FERC blocks Duke Energy's planned acquisition of Progress Energy, rejecting companies' solution to protect competition by selling excess electricity at fixed price; companies' next move to look at which plants could be sold, analyst says
RALEIGH, North Carolina
December 15, 2011
– Federal regulators are blocking Duke Energy's planned acquisition of Progress Energy to form the country's largest electric company, ruling the companies haven't done enough to protect competition in their North Carolina and South Carolina home markets.
The Federal Energy Regulatory Commission had scheduled a Thursday hearing on changes to the merger plans in Washington, but regulators surprised the utilities late Wednesday by rejecting the companies' solution to protect competition.
The FERC action is likely to delay the merger's year-end target for completion and could require changes that the companies find unattractive.
A Duke spokesman said the company was reviewing the order. He wouldn't comment about how it affects Duke's commitment to the deal.
Jefferies & Co. analyst Paul Fremont said the companies' next move will be to take a serious look at their power plants and decide which can be sold. Any proposed sale must be reviewed by state regulators, who would need guarantees that it wouldn't affect pre-negotiated power rates for utility customers.

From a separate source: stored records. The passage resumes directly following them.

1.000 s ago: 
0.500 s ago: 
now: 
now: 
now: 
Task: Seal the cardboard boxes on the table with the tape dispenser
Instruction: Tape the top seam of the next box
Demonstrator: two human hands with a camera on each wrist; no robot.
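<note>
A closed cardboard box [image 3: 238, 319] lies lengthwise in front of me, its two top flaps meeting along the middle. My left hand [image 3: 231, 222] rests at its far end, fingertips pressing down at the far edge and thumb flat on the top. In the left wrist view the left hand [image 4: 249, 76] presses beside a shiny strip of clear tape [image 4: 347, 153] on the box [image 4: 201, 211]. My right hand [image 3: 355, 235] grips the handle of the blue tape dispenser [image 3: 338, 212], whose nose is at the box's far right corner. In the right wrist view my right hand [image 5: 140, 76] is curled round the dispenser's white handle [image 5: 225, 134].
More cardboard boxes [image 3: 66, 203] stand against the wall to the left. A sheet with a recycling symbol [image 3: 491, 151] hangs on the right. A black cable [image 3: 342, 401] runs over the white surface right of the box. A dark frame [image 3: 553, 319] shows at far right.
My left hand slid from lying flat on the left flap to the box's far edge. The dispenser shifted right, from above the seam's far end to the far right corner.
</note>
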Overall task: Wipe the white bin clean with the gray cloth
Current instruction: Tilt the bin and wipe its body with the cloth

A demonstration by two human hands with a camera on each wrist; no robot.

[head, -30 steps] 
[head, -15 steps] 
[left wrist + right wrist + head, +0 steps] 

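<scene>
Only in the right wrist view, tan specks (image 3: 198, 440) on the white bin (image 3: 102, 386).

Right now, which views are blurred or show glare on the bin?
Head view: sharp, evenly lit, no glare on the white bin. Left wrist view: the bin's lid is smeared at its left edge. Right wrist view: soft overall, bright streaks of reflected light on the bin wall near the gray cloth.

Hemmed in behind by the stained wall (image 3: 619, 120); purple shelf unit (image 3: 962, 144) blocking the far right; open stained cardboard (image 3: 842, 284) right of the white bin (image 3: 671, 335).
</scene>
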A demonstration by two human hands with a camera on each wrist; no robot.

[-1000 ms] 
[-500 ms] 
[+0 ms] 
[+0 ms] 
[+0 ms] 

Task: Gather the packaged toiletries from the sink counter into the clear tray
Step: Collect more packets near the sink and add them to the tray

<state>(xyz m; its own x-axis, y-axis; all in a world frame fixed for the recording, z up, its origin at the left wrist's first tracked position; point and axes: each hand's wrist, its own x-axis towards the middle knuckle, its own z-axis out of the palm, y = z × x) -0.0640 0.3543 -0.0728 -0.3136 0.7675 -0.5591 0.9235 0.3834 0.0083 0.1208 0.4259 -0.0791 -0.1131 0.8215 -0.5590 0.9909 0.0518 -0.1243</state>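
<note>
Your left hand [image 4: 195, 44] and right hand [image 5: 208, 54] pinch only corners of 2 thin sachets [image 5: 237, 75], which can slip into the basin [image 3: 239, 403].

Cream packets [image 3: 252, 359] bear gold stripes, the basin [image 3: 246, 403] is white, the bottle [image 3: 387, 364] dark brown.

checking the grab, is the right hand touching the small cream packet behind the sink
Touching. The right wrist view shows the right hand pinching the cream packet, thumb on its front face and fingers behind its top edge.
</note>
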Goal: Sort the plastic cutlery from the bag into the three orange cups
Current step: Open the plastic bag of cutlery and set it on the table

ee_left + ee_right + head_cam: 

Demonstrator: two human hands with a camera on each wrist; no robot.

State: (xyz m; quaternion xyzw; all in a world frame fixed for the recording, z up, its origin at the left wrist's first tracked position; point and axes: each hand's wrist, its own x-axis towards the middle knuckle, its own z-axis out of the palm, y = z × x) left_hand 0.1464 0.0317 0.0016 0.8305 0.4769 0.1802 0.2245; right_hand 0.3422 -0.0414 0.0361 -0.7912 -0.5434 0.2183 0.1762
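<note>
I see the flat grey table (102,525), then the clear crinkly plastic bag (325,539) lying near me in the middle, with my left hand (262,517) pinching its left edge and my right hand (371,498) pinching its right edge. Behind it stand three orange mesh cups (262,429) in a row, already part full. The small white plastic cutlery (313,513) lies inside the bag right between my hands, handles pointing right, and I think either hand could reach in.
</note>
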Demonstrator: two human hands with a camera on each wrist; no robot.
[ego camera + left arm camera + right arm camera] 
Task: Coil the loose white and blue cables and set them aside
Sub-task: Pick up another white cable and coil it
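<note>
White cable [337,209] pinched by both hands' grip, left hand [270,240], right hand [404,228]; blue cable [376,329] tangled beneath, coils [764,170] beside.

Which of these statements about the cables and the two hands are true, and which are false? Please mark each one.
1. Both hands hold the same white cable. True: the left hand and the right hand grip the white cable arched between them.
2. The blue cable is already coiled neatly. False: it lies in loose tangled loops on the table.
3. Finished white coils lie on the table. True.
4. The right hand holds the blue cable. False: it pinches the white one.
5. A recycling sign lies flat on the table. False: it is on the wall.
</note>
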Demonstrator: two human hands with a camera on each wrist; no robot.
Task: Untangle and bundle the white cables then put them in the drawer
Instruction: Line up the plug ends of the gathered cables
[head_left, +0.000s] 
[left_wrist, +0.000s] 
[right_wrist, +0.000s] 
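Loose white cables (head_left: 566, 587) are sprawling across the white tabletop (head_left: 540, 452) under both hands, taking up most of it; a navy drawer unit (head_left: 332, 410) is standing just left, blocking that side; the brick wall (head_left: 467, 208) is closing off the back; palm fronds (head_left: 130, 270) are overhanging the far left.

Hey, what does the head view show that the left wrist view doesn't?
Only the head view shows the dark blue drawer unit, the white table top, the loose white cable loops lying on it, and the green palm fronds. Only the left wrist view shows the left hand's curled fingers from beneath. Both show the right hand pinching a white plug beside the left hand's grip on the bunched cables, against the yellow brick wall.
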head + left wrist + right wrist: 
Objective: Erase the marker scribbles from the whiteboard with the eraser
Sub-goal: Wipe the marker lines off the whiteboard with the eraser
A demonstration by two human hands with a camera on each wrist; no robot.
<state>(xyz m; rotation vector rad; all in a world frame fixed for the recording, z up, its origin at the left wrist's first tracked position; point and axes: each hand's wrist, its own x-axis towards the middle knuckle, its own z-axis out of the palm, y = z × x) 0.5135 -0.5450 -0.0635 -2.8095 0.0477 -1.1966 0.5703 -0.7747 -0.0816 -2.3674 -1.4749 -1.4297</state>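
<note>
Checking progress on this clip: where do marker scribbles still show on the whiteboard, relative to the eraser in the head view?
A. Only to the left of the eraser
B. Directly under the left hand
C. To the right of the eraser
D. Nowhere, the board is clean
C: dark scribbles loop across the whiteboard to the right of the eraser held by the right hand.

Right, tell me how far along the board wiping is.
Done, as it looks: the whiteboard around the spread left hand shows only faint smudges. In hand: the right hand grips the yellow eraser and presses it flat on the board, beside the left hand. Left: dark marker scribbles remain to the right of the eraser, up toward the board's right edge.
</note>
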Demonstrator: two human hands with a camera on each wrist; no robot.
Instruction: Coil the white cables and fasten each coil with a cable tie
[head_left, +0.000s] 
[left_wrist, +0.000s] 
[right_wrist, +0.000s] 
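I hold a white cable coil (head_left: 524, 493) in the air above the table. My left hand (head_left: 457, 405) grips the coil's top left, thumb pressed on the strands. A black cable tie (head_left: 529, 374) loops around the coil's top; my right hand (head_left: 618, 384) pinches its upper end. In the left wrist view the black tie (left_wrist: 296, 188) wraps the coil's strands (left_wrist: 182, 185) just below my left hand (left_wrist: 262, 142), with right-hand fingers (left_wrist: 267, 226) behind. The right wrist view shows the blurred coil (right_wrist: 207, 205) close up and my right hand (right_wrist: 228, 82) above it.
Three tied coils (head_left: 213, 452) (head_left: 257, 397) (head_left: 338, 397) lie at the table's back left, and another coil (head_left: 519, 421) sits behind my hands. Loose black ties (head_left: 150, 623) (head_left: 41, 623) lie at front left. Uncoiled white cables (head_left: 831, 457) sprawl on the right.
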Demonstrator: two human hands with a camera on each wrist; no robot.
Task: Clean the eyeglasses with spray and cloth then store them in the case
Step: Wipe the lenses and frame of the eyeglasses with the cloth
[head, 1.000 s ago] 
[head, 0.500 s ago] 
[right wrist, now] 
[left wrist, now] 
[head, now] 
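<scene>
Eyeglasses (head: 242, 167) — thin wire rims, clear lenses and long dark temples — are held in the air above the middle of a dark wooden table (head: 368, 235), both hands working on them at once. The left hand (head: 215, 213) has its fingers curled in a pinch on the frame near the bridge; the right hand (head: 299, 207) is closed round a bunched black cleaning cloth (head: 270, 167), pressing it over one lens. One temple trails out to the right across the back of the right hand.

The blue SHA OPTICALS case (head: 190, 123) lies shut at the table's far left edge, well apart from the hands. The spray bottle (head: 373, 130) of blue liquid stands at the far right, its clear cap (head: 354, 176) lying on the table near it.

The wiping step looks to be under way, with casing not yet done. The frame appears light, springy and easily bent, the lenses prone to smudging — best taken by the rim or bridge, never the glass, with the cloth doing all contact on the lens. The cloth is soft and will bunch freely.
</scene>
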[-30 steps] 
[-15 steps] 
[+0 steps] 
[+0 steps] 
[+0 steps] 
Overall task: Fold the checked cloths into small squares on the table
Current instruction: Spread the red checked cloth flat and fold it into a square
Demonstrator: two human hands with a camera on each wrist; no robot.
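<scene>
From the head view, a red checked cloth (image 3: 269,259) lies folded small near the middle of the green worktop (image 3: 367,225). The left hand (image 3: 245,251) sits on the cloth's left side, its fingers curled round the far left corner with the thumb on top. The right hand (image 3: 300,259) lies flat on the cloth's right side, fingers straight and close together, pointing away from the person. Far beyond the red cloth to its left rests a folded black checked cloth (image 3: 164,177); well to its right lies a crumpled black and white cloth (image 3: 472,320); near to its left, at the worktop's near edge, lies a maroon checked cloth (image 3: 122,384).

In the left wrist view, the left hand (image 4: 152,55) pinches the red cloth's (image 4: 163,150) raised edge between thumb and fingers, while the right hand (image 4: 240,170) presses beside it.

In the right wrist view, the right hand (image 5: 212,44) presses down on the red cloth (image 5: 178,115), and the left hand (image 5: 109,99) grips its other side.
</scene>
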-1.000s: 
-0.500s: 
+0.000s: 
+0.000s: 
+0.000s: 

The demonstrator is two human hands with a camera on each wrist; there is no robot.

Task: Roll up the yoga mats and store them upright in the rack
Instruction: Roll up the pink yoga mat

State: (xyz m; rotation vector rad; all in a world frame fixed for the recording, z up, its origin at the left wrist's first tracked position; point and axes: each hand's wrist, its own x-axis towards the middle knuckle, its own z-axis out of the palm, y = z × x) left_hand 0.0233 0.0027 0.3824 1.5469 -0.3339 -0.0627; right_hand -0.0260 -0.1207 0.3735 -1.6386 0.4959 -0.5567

The order will delay the deal by about three months, at least, he said. The companies also may walk away from the deal at this point, deciding that the government was demanding too many sacrifices. "It's too early to say at this point" what will happen, Fremont said.
The federal agency in September questioned the deal's impact on customers in North and South Carolina. Regulators suggested that the companies consider a number of measures that would diminish their influence, such as selling power plants, building new transmission lines or giving up control of their transmission system to a regional operator. The companies responded last month with a plan to sell excess electricity at a fixed price to wholesale buyers in their Carolinas territories.
Regulators now say the proposal by Charlotte-based Duke and Raleigh-based Progress doesn't go far enough.
The "mitigation proposal does not remedy the proposed transaction's adverse effects on competition," the FERC ruling said.
Duke first announced it planned to buy Progress in January for $13.7 billion. If approved, the combined company will serve 7.1 million customers in North Carolina, South Carolina, Florida, Indiana, Ohio and Kentucky.
Duke shares rose 12 cents to $20.97 in premarket trading Thursday while Progress shares added 6 cents to $54.49.